-- Exercise description --
Please write out the listing exactly, leaving each picture out.

◇ ◇ ◇ ◇ ◇ ◇ ◇

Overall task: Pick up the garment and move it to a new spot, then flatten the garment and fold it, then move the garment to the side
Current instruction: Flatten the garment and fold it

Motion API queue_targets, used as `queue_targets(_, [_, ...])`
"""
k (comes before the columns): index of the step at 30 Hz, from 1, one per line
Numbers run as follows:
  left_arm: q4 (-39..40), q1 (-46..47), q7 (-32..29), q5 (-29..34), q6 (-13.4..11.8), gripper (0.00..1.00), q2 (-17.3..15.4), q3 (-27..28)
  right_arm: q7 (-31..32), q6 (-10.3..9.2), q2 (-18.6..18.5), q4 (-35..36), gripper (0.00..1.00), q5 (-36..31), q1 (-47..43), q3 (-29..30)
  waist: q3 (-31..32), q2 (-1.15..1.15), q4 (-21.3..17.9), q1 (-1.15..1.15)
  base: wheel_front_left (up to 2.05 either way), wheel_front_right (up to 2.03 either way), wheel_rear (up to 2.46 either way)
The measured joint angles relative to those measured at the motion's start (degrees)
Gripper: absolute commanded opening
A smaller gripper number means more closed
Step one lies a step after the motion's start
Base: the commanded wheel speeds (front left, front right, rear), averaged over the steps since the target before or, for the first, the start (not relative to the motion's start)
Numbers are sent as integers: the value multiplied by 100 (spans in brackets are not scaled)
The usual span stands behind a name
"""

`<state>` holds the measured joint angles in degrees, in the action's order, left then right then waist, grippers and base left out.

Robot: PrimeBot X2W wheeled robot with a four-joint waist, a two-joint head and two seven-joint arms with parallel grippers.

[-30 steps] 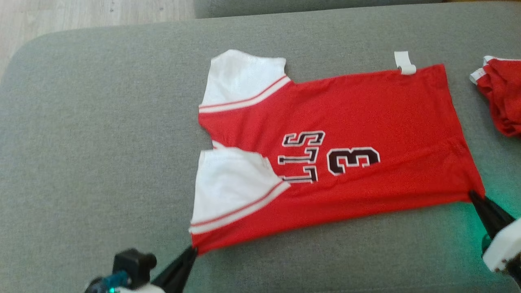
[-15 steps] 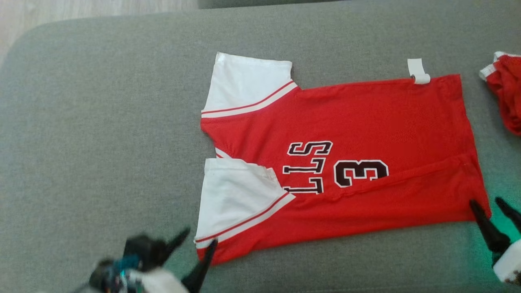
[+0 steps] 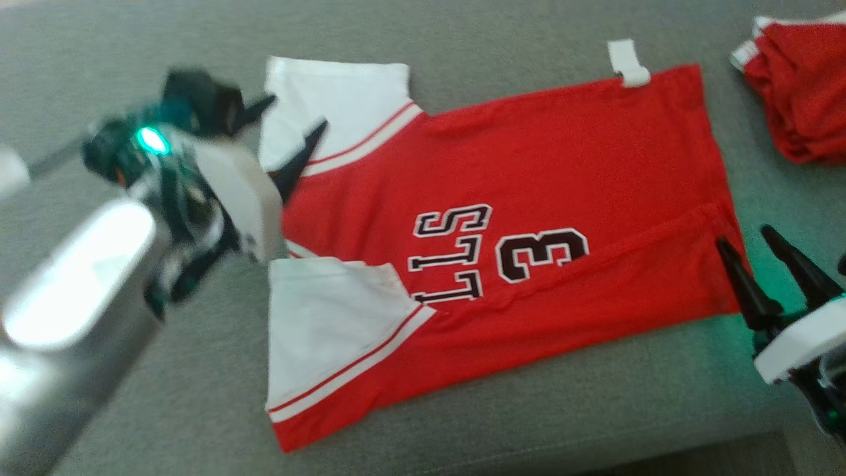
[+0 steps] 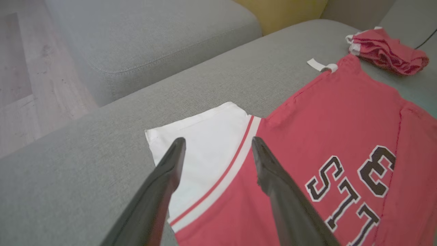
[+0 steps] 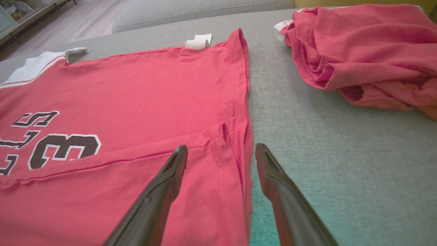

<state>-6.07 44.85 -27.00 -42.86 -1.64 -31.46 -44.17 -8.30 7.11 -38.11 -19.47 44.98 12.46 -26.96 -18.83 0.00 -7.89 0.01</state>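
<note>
Garment print reads "LLS" and "3".

Red jersey lies flat on the grey cushion, white sleeves to the left, near edge folded up over part of the "3". Left gripper is over the far sleeve, jaws apart, empty. Right gripper is at the hem's near corner, jaws apart, straddling the edge. White tag sticks out at the far hem. Second red garment at top right, apart.
</note>
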Motion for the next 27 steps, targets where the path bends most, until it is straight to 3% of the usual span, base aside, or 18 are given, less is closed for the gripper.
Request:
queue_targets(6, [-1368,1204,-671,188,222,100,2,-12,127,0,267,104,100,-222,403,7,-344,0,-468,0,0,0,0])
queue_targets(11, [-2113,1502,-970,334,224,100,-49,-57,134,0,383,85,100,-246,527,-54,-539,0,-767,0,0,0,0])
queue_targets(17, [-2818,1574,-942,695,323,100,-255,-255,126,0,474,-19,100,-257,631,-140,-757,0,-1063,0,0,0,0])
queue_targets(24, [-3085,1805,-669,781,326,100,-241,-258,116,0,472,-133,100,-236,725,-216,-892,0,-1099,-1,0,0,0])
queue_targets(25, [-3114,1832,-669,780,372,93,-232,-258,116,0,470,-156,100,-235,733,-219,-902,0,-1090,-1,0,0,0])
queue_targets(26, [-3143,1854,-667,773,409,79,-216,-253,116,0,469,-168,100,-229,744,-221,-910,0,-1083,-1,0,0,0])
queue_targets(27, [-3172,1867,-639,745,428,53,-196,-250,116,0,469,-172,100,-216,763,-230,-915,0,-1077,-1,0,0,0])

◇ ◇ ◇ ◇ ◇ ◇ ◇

-- Answer area --
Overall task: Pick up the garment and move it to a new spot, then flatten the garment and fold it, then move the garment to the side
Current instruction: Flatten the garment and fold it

Motion API queue_targets, used as `queue_targets(_, [_, ...])`
"""
k (comes before the columns): index of the step at 30 Hz, from 1, one per line
Numbers run as follows:
  left_arm: q4 (-39..40), q1 (-46..47), q7 (-32..29), q5 (-29..34), q6 (-13.4..11.8), gripper (0.00..1.00), q2 (-17.3..15.4), q3 (-27..28)
  right_arm: q7 (-31..32), q6 (-10.3..9.2), q2 (-18.6..18.5), q4 (-35..36), gripper (0.00..1.00), q5 (-36..31), q1 (-47..43), q3 (-29..30)
  waist: q3 (-31..32), q2 (-1.15..1.15), q4 (-21.3..17.9), q1 (-1.15..1.15)
  base: wheel_front_left (up to 2.05 either way), wheel_front_right (up to 2.03 either way), wheel_rear (up to 2.46 either way)
The measured joint angles relative to those measured at the motion's start (degrees)
Gripper: absolute commanded opening
A smaller gripper number means more closed
Step one lies a step after the motion's start
Base: the commanded wheel speeds (front left, front right, rear), averaged over the steps since the target before or, for the first, the start (not relative to the motion's start)
Numbers are sent as integers: the value multiplied by 100 (spans in brackets are not scaled)
The usual span stands behind a name
"""

`<state>` holds the measured joint angles in degrees, in the action's order, left then right then waist, grippers and base left out.

Robot: PrimeBot X2W wheeled robot with a four-joint waist, a two-joint head and two seven-joint arms with parallel grippers.

[-30 steps] 
[-15 steps] 
[+0 steps] 
[+0 steps] 
[+0 steps] 

<state>-6.07 44.85 -27.00 -42.86 -1.64 -31.46 -44.17 -8.30 7.11 -38.11 -19.47 44.98 12.46 -26.96 -18.83 0.00 -7.89 0.01</state>
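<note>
Garment print reads "LLS" and "3".

Red jersey lies flat on the grey cushion, white sleeves to the left, near edge folded up over part of the "3". Left gripper is over the far sleeve, jaws apart, empty. Right gripper is at the hem's near corner, jaws apart, straddling the edge. White tag sticks out at the far hem. Second red garment at top right, apart.
</note>
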Motion for the next 27 steps, targets where the path bends most, until it is straight to 3% of the usual span, base aside, or 18 are given, less is closed for the gripper.
Request:
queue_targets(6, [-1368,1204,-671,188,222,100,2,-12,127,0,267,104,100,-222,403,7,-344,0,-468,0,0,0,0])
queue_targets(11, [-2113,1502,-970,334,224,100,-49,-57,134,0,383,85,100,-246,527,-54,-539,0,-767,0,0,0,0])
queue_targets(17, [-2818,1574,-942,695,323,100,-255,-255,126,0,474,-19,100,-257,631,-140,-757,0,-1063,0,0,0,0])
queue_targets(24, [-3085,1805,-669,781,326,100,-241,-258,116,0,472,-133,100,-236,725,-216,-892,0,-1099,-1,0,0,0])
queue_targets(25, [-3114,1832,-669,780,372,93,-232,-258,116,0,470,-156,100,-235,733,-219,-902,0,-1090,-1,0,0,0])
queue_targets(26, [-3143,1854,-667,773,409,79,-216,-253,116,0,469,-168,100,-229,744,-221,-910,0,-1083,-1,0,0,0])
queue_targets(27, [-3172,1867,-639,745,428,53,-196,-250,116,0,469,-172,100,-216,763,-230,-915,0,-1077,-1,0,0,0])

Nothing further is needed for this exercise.